## [Work to complete]
Lines in the data below that contain the word "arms" are to be copied.

## [Stored data entries]
+--
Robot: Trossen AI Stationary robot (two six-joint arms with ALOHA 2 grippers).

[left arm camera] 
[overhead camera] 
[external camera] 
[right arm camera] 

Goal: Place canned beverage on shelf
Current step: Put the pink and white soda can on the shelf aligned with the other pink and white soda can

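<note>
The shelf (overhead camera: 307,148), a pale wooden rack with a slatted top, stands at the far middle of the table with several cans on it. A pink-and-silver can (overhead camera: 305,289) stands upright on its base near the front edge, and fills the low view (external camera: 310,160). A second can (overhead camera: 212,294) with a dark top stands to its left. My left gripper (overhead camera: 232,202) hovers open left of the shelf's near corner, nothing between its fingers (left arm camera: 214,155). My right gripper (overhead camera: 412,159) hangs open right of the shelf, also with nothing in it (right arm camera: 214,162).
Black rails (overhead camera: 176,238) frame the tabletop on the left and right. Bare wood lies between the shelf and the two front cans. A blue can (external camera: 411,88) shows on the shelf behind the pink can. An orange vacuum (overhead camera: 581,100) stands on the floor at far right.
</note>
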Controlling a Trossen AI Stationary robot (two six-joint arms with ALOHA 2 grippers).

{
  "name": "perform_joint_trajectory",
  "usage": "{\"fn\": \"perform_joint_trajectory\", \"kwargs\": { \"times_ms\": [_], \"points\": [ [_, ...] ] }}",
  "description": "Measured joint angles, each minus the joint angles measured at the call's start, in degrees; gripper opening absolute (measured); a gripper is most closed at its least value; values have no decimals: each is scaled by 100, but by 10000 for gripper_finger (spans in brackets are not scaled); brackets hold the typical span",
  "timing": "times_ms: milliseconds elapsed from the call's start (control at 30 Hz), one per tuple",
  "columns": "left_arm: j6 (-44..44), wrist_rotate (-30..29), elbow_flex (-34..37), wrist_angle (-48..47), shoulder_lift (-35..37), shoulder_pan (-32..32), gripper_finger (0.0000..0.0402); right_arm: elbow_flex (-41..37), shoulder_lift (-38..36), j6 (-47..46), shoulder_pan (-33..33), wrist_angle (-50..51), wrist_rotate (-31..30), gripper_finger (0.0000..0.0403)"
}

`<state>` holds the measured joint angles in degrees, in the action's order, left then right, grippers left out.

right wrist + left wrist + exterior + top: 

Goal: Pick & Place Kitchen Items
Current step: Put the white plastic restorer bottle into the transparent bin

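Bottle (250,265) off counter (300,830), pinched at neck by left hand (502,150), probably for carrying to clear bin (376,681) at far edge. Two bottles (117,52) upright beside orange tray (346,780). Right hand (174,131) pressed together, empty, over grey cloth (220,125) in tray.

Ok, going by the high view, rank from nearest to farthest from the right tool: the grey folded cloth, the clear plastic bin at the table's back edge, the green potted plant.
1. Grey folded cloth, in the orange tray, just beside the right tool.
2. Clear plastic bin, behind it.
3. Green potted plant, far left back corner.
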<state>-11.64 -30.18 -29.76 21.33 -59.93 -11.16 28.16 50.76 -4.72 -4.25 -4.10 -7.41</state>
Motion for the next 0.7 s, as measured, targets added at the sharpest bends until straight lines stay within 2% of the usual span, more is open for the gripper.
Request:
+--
## [Response to this exercise]
Robot: Trossen AI Stationary robot (two six-joint arms with ALOHA 2 grippers).
Controlling a Trossen AI Stationary robot (two six-joint arms with ALOHA 2 grippers).

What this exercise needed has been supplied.